Often cited as a reference by other bloggers and Twitter users, PeerIndex seems to invest a lot of energy in catchy graphics, but my current knowledge of algorithms and the fact that I do not really know the Twitter subject I picked prevent me from giving you a more in-depth perspective on how it works. But I consider that these platforms should be understandable by every kind of audience so company owners looking for figures on these “tweet thingies they don’t understand” can finally make sense. And with PeerIndex, I definitely feel comfortable with explaining the Topic Fingerprint graph but I’m still a little confused as to how one reads the Component one. I registered with PeerIndex yesterday, hoping to get more information. What also caught my attention was PeerIndex’s effort to evaluate the possibility your Twitter account might be a bot. Interesting, but still very much in testing phase apparently.

4. Klout

Now I don’t want to sound biased, but Klout is the platform I know best as I have been using it for the past month. It looks like Klout is definitely in a tie with PeerIndex for the title of best influence evaluation platform. Both sites make an effort to provide easy access to information about their terminology (network, authority, etc), but where I find Klout has a competitive edge is that their graphs are fairly easy to understand (available on “score analysis”) page. Although Klout allows you to integrate your facebook performance to “up your score”, keep in mind PeerIndex even allows you  to also add Linked and your blog to the mix.


Bottom line is, there is not one clear leader for these influence evaluation platforms, and maybe it will stay like this for a little longer.
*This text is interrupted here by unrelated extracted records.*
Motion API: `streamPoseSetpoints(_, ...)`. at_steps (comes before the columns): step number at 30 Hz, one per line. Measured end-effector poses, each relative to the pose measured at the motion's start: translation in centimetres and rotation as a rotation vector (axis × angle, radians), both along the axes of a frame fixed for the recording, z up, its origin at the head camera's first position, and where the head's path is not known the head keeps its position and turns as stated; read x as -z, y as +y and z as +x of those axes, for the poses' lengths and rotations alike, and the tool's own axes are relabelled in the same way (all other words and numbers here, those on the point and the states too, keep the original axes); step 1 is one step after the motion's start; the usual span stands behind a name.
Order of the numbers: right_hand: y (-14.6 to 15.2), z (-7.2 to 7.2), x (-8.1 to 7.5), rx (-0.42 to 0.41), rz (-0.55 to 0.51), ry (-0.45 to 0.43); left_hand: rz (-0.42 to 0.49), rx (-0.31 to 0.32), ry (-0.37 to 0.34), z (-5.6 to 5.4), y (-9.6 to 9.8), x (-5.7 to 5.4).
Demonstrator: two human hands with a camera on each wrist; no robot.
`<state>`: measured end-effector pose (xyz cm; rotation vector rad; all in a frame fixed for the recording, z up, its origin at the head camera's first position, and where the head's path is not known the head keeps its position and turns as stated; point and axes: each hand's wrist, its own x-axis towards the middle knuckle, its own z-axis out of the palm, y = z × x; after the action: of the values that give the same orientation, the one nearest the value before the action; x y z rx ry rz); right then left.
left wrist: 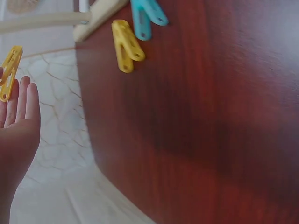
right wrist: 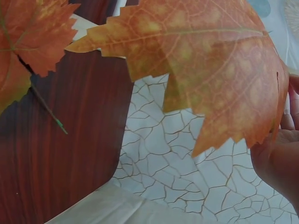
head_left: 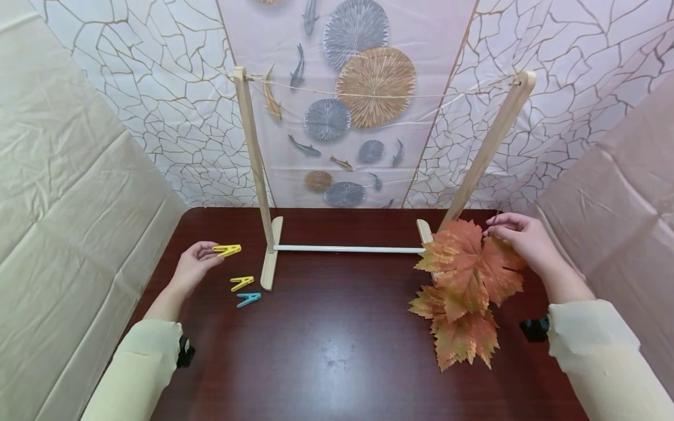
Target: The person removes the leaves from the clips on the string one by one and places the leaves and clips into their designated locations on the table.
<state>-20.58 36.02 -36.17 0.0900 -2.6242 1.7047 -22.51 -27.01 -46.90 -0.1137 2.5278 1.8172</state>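
Note:
My left hand (head_left: 193,268) pinches a yellow clothespin (head_left: 227,251) between thumb and fingers, raised above the table's left side. Below it on the table lie a second yellow clothespin (head_left: 242,283) and a blue clothespin (head_left: 248,299); both show in the left wrist view too. On the right, my right hand (head_left: 521,237) holds an orange artificial maple leaf (head_left: 476,266) by its stem end, with the blade hanging down to the left. Another maple leaf (head_left: 466,339), with a dark stem (right wrist: 44,105), lies lower on the table, partly overlapped by the held one.
A wooden frame stands at the back, its left post (head_left: 254,158) and right post (head_left: 487,149) joined by a thin string (head_left: 342,93) on top and a white rod (head_left: 347,249) below. The dark red table (head_left: 326,327) is bordered by fabric walls.

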Motion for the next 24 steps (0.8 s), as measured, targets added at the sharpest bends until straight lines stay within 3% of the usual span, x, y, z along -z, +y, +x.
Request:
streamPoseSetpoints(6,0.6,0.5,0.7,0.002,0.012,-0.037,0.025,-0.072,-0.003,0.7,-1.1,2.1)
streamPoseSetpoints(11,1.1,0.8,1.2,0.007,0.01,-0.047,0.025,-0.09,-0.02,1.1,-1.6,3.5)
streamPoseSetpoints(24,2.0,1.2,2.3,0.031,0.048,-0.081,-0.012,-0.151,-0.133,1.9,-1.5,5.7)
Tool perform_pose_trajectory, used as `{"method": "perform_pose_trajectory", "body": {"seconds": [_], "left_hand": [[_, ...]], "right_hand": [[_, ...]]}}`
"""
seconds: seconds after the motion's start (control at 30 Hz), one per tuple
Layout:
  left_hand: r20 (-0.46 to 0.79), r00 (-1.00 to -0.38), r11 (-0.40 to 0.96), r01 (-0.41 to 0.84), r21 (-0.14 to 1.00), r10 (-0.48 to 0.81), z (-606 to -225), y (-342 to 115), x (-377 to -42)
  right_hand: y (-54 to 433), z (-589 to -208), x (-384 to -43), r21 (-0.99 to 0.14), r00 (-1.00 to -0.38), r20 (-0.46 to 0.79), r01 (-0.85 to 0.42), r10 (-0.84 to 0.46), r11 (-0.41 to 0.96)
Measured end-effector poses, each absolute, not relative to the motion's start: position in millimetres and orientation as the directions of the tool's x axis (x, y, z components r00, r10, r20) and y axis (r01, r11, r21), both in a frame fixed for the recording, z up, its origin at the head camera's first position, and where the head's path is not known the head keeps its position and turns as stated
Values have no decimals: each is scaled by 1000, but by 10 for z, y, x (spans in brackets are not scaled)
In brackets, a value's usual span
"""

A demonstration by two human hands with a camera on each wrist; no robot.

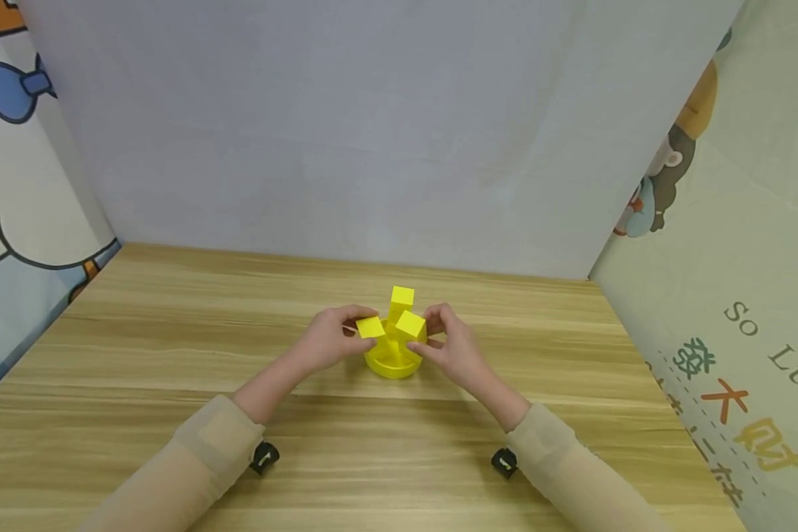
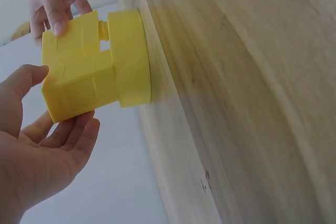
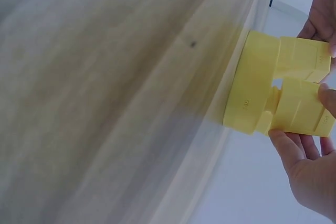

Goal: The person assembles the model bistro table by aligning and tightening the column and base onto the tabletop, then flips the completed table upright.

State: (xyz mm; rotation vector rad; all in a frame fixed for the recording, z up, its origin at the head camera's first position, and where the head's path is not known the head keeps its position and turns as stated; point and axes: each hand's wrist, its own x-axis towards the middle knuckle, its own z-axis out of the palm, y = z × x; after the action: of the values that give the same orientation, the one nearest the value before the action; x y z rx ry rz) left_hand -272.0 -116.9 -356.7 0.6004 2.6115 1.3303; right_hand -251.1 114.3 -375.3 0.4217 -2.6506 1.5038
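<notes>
A round yellow dish (image 1: 394, 372) stands on the wooden table, with several raised parts inside it. My left hand (image 1: 329, 341) holds the left yellow block (image 1: 370, 327) between thumb and fingers, over the dish's left side. On the right side, my right hand (image 1: 457, 353) grips another yellow block (image 1: 410, 325), which looks turned at an angle. A third yellow block (image 1: 402, 297) stands upright behind these two, with neither hand on it. In the left wrist view, the left-hand block (image 2: 84, 90) sits close against the dish's body (image 2: 131, 59). How the blocks join the dish is partly hidden.
The wood-grain table (image 1: 399, 451) spreads around the dish. A pale backdrop (image 1: 372, 148) rises at the back, and printed cartoon panels stand at the left (image 1: 33, 185) and right (image 1: 718, 258). Black wrist devices sit by both cuffs.
</notes>
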Motion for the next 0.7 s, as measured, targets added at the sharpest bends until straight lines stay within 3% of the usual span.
{"method": "perform_pose_trajectory", "body": {"seconds": [0.43,0.7], "left_hand": [[125,-926,596,328,733,356,-3529,-1126,-2699],[131,-923,591,337,733,363,-3547,-1128,-2715]], "right_hand": [[1095,-3751,-2475,-787,-973,221,-222,-73,575],[1095,-3749,-2491,-788,-976,199,-211,-84,578]]}}
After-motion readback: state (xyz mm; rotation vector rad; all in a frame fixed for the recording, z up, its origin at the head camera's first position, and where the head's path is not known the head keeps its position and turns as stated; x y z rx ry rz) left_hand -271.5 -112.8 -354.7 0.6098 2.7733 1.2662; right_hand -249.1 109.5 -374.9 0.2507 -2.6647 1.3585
I think evaluating your performance depends on what your goals are, and none of these platforms actually engaged with me to ask that.  But as this interesting post here concludes, the developers of these platforms have quite a lot on their plate, and are willing to admit  that this is still very much work in progress.  In the mean time, if your mom needs to understand how her blog about cooking can reach a lot more people with tweets, you’ve got enough here to impress and possibly enlighten your confused parent.